---------- INFORMATION SHOWN

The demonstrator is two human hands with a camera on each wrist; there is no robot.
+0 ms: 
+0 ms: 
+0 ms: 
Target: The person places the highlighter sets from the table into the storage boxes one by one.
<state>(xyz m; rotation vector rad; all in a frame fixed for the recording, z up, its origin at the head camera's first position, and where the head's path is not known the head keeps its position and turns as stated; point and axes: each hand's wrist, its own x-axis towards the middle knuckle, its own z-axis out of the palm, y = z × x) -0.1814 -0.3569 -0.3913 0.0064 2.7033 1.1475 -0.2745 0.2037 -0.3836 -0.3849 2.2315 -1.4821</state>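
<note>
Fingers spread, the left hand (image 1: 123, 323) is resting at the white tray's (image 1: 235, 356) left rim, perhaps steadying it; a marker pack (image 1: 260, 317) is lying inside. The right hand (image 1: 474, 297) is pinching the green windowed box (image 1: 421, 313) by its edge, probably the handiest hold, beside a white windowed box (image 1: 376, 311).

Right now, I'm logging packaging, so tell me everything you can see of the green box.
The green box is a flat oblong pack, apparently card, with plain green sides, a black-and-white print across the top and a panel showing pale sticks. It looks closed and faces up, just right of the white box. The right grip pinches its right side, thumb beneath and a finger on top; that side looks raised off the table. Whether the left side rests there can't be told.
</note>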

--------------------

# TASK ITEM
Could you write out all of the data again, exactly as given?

# RESULT FOR THIS EXERCISE
The demonstrator is two human hands with a camera on each wrist; there is no robot.
+0 ms: 
+0 ms: 
+0 ms: 
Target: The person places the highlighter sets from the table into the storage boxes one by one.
<state>(xyz m; rotation vector rad; all in a frame fixed for the recording, z up, its origin at the head camera's first position, and where the head's path is not known the head keeps its position and turns as stated; point and axes: each hand's wrist, its own x-axis towards the middle knuckle, its own z-axis out of the palm, y = z × x) -0.1814 -0.3569 -0.3913 0.0064 2.7033 1.1475 -0.2745 0.2037 -0.3836 -0.3849 2.2315 -1.4821</state>
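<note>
Fingers spread, the left hand (image 1: 123, 323) is resting at the white tray's (image 1: 235, 356) left rim, perhaps steadying it; a marker pack (image 1: 260, 317) is lying inside. The right hand (image 1: 474, 297) is pinching the green windowed box (image 1: 421, 313) by its edge, probably the handiest hold, beside a white windowed box (image 1: 376, 311).

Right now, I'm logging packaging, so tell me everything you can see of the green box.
The green box is a flat oblong pack, apparently card, with plain green sides, a black-and-white print across the top and a panel showing pale sticks. It looks closed and faces up, just right of the white box. The right grip pinches its right side, thumb beneath and a finger on top; that side looks raised off the table. Whether the left side rests there can't be told.
</note>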

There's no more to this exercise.